The authors didn’t stop at finding bugs. They submitted fixes upstream to ZooKeeper, validating them with the same fine-grained specifications. To fix existing bugs and also make it easy to implement correctly, they removed the atomicity requirement of the two updates from the Zab protocol but require their order: the follower updates its history before updating its epoch. The patched version passed their model checks, and the PR was merged. This tight loop (spec, bug, fix, verify) is what makes this method stand out: formal methods not as theory, but as a workflow.


Conclusions

The results back the thesis: fine-grained modeling is essential to catch real bugs. Coarsening is essential to make model checking scale. Modularity and compositionality is a feasible way to manage verification of a complex, concurrent, evolving system. It's not push-button verification. But it's doable and useful.

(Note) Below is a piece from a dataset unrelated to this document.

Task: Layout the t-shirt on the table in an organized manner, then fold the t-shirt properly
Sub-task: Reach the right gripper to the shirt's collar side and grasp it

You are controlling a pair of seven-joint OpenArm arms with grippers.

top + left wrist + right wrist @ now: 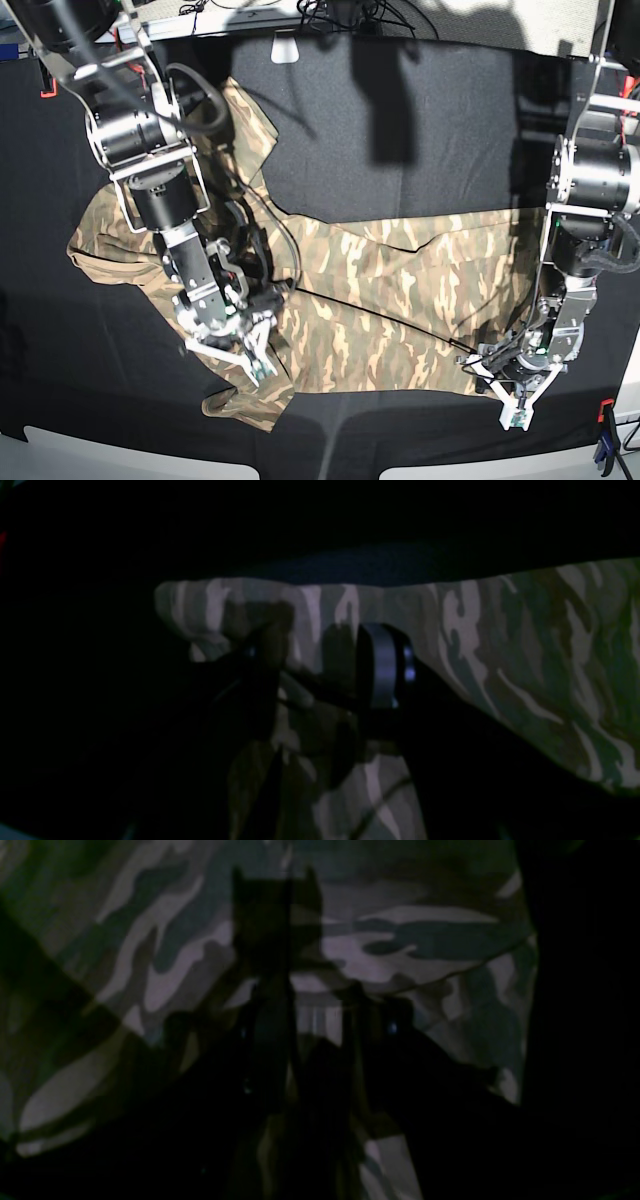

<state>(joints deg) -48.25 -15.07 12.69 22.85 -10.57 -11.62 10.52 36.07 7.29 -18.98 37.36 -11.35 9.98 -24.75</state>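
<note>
The camouflage t-shirt (400,290) lies crumpled across the black table (400,130), wide from left to right, with one part running up to the back left. My right gripper (245,360) hovers over its front left part. In the right wrist view the right gripper (312,1025) is open, with the t-shirt (400,940) flat beneath it. My left gripper (512,405) is at the shirt's front right corner. In the left wrist view the left gripper (325,665) stands open over the t-shirt (525,645), near its edge.
A red clamp (45,92) sits at the table's left edge and a blue and red clamp (603,430) at the front right. Cables and a white object (285,48) lie along the back edge. A thin dark cord (380,318) crosses the shirt.
</note>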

The work opens several directions. Could this technique support test generation from the mixed model? If you already have deterministic replay and instrumentation hooks, generating inputs for fault-injection testing seems within reach.

More speculatively, are there heuristics to suggest good modular cuts? The current modularization is protocol-phase aligned, but could role-based, data-centric, or thread-boundary modularization give better results? That seems like a good area for exploration.